# Planted Tanks > Plant Talk > Aquatic Moss Club >  Moss Advice

## Philosophos

Hi everyone,

I've been working on a tank using dry start method for a while now. I would like to use some weeping moss on manzanita wood, and I'm trying to get it as perfect as possible. I'm looking for any information on the finer points of attaching moss to objects, how to grow it in preparation, making it look good through trimming and so on.

I figured this was the best site to go to for advice; I have seen few forums so dedicated to moss as it relates to aquascaping.

-Philosophos

----------


## Philosophos

Bump.

Come on, I've helped plenty of people from this site who have asked for it on other forums. I've spent hours teaching members from this forum how to mix their own fertilizers.

-Philosophos

----------


## blue33

lol... ok here's from me, though i'm almost semi-retired.  :Laughing:  You can use cotton string or nylon fishing line to tie it.
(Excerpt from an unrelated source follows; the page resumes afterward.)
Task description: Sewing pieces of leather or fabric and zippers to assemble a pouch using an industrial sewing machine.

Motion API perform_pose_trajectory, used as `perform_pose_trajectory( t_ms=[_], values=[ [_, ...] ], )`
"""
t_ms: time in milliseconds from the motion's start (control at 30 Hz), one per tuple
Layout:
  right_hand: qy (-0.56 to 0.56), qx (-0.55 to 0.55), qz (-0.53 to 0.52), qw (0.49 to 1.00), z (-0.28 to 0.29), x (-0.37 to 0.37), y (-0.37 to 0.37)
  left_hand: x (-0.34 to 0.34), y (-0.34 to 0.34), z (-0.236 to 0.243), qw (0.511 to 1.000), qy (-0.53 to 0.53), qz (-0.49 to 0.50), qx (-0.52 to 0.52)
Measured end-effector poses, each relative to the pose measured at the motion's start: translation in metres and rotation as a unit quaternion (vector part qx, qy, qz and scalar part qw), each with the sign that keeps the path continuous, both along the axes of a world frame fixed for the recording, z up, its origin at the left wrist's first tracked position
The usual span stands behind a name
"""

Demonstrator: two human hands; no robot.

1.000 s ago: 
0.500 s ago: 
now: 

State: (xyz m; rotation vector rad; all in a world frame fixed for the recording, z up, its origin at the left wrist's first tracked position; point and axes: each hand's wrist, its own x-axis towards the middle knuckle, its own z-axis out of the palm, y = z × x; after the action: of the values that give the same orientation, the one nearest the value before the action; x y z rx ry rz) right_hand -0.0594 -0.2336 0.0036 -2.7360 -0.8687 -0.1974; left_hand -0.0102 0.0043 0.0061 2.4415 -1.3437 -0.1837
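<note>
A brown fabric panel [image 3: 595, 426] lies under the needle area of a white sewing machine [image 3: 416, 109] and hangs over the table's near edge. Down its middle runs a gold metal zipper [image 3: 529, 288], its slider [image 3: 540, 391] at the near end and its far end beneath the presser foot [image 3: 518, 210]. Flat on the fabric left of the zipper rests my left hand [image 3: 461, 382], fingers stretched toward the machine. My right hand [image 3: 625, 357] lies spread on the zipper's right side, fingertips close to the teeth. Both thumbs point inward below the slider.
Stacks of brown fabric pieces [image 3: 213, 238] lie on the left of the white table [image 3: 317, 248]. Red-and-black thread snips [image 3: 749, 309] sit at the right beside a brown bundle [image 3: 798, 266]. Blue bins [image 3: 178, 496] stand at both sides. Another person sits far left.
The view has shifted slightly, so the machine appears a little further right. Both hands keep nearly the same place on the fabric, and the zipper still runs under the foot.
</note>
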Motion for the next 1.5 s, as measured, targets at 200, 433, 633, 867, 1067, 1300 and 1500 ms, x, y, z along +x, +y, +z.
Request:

As it grow about and inch just trim it, the more you trim the more bushier it will be, as it get thicker use string to tie it again. Personally i prefer normal cotton string then fishing line cause i 'll be tying down few times to get the best effect. Another method is try to find some groove or gap on the wood, slot it in and leave it for it to grow, it will stick to the wood by nature. 

Below is one of my moss using this method.  :Smile: 




Here's the link to tie the moss. Click >Here< and this one >Here<

Hope it helps!

----------


## StanChung

Hi Phil,

Sorry for not noticing this but it's currently hard to find posts with so many marketplace advertisements.

Here's what I do-

1. Determine if moss will stick to the surface you're tying to or not. This will determine whether to use cotton or nylon string. Cotton will melt. This maybe a nasty surprise when you see your creation floating a month or two down the line!  :Exasperated:  Mosses like Weeping, Spiky/Peacock, Willow and Flame[?] do not stick while mosses like Fountain, Java, Singapore, Taiwan, X'mas all do.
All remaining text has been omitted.